HACKER Q&A
📣 vinni2

How Do AI Apps Like ChatGPT Achieve Such High Speeds?


I’ve been experimenting with building my own Retrieval-Augmented Generation (RAG) application using an NVIDIA H100 GPU with 80GB memory, leveraging web search APIs like Serper and deploying various GPT models on platforms such as OpenAI, Azure, and quantized models on Ollama. While smaller models perform reasonably fast, anything beyond the 7-billion parameter range tends to be significantly slow.

In contrast, AI applications like ChatGPT and Perplexity demonstrate impressive speed in real-time searching, web scraping, content generation, and reasoning. Their ability to deliver results so quickly, even with large-scale models, is quite remarkable.

I’m curious to understand the engineering strategies and optimizations these companies use to achieve such high performance. Are there any insightful engineering blogs or technical resources that explain how they optimize their infrastructure, parallelize workloads, or manage latency effectively?

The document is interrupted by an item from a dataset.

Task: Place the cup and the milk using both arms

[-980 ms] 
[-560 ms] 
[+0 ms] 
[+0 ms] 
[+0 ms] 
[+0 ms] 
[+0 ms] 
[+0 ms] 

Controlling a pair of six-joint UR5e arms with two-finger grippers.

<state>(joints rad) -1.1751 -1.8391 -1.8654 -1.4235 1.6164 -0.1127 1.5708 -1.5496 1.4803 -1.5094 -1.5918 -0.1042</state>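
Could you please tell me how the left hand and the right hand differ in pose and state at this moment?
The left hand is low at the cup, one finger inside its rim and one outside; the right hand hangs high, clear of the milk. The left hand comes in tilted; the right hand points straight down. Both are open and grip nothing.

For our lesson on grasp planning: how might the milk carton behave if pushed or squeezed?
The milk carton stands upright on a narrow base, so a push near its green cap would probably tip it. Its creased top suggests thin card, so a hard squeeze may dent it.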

Any insights into their backend architecture, caching mechanisms, or inference optimization techniques would be greatly appreciated.


  👤 verdverm Accepted Answer ✓
Look up Google's TPU. Generally speaking, the Google engineering blogs are quite good. A lot of effort has gone into making all the other parts around the tensor processing fast as well. There are some AI specifics about batching requests into a single model as well.